Lahontan Gold Corp. announced that, further to its press releases of May 15, 2023 and July 20, 2023, the Company has entered into an amending agreement (the "Amending Agreement") with Golden Arrow Mining Corporation ("Golden Arrow") and Lahontan Gold (US) Corp. ("Lahontan US") dated August 8, 2023, pursuant to which the lease with option to purchase agreement (the "Option Agreement") dated July 19, 2023 between the Company, Golden Arrow and Lahontan US was amended.

Pursuant to the Option Agreement, the Company was granted an option (the "Option") to acquire the advanced West Santa Fe gold-silver exploration project (the "Property"), located only 15 km West of Lahontan's Flagship asset, the Santa Fe Mine, in Nevada's prolific Walker Lane. In order to exercise the Option, the Company must make option payments (the "Option Payments") in the aggregate amount of USD 1,845,000 over a period of seven years and incur an aggregate of USD 1,400,000 in Expenditures on the Property. At the election of the Company, up to 50% of each Option Payment may be paid through the issuance of common shares in the capital of the Company (each, a " Common Share") at a price per Common Share equal to the greater of: (i) the price equal to the volume weighted average closing price of the Common Shares on the TSX Venture Exchange for the thirty (30) trading days immediately preceding the date of any issuance of Common Shares as partial payment for the Option Payment; and (ii) CAD 0.075.

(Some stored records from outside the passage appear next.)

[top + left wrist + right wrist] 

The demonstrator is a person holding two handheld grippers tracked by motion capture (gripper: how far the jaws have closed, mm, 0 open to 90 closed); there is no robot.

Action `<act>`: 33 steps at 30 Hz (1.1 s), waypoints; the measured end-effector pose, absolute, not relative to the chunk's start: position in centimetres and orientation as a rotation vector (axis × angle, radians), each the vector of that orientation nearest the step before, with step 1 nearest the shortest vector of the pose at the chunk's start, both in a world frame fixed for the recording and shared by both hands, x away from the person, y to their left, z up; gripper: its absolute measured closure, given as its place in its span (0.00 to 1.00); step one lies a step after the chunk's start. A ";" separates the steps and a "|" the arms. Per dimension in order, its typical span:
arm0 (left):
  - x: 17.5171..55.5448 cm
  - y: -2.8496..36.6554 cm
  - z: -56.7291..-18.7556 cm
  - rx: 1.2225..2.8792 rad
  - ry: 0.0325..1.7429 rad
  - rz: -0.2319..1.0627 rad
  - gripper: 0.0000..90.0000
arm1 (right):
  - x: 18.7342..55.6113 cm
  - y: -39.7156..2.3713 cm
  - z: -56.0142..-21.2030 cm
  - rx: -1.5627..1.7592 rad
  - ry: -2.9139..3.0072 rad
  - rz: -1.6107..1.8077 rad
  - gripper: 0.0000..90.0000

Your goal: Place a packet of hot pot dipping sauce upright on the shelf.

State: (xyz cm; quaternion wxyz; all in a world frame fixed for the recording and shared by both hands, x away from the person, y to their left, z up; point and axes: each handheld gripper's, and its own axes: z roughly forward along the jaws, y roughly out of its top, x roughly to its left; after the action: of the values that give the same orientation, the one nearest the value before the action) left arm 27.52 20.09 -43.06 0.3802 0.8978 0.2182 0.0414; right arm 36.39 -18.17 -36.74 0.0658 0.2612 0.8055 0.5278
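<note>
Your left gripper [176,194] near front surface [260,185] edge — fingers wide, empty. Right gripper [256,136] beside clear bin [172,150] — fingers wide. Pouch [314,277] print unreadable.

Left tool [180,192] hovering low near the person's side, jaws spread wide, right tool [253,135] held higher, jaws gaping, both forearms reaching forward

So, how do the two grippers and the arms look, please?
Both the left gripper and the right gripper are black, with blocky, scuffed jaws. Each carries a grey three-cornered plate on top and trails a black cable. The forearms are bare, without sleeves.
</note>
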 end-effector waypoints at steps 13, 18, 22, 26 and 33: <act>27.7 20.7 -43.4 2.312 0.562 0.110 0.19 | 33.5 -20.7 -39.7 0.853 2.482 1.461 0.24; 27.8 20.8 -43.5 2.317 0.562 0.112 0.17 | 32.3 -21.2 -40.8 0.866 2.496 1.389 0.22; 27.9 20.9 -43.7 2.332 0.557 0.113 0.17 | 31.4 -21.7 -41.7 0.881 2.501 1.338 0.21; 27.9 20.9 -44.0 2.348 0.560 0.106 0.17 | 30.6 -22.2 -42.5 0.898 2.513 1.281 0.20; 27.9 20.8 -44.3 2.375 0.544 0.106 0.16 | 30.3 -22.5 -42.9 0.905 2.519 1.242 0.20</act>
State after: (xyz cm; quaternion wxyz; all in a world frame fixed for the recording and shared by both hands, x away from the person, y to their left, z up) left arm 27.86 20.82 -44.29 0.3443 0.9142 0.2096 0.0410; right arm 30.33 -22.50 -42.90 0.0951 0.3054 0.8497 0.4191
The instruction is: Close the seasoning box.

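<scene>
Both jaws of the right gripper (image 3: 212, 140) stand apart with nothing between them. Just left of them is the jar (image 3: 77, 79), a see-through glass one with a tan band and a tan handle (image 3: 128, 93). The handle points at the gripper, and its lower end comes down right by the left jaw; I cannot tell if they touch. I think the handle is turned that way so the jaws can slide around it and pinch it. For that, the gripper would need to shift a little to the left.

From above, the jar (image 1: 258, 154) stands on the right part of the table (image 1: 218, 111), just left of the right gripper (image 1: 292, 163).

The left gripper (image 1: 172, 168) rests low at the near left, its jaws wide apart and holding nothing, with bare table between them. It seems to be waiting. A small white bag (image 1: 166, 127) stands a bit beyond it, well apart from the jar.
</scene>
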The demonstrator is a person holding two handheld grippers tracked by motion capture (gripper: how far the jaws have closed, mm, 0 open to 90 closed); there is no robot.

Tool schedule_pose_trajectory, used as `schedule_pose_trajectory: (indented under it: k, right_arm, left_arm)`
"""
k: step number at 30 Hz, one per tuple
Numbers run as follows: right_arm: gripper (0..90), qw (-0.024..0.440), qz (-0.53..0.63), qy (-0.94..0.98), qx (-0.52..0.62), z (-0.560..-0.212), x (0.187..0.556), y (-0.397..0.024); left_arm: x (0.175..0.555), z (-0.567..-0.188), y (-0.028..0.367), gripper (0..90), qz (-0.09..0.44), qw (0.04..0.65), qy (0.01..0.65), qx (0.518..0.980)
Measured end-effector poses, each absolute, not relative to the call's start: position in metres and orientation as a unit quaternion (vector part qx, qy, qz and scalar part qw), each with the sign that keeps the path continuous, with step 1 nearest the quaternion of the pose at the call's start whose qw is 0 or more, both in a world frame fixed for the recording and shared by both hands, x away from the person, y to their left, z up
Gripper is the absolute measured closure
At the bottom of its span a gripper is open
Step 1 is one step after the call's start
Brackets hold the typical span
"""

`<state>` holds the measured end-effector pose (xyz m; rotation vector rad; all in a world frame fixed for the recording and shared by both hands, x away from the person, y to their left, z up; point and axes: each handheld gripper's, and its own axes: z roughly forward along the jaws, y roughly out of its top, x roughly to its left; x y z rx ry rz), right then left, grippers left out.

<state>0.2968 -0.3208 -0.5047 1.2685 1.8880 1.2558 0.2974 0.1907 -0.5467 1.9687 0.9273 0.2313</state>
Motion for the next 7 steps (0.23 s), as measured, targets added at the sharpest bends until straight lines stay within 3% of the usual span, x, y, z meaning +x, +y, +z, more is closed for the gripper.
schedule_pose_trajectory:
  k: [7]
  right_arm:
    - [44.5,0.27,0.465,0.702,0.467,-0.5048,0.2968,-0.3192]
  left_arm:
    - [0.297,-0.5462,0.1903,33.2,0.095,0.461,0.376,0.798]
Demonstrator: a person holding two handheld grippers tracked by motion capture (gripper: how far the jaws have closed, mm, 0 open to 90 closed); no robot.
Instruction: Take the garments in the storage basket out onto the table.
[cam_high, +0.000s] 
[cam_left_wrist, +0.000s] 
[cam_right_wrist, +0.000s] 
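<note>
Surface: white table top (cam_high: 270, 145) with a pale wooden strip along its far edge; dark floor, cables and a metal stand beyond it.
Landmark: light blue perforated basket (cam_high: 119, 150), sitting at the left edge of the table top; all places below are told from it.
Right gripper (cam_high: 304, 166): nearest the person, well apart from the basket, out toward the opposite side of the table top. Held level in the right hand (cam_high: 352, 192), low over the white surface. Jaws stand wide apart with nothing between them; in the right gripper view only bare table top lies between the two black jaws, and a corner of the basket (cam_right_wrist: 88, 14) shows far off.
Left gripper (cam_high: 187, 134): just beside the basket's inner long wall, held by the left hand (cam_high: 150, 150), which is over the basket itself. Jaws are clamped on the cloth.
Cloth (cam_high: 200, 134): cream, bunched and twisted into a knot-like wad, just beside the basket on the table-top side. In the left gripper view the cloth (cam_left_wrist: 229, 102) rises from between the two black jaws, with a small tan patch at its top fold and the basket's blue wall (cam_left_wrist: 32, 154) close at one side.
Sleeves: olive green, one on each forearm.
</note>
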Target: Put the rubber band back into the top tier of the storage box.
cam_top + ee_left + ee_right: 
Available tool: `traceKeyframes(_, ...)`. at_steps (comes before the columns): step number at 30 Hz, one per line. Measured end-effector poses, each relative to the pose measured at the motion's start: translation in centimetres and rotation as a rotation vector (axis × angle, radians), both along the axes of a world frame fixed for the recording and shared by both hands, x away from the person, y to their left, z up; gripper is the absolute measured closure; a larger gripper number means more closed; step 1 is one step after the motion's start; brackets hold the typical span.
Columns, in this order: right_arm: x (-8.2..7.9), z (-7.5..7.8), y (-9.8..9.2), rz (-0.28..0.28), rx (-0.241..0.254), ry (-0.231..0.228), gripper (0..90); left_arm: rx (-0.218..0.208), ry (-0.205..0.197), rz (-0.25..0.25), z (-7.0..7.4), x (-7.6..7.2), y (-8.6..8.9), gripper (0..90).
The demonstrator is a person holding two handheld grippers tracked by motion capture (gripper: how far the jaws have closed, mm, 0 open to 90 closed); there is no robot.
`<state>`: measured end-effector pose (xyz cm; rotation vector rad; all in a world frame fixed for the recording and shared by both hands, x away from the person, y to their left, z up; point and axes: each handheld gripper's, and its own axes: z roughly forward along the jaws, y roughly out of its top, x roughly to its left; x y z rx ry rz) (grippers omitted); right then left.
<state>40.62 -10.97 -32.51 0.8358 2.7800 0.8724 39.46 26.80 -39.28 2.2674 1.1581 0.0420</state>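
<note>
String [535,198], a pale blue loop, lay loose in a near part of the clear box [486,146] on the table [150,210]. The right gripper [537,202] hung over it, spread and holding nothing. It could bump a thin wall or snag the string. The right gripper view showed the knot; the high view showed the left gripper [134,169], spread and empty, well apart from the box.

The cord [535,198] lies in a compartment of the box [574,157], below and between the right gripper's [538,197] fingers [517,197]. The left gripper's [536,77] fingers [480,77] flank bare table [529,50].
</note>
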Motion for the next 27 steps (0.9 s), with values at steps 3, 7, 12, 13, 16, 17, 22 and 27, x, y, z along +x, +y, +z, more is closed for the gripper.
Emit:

If any issuance of Common Shares would result in Golden Arrow or its designee holding greater than 9.99% of the Common Shares outstanding at the time of issuance, such payment must be made in cash rather than in cash and Common Shares. The securities issued in connection with the Option Payment are subject to a four-month hold period from the date of issuance in addition to any other restrictions under applicable law.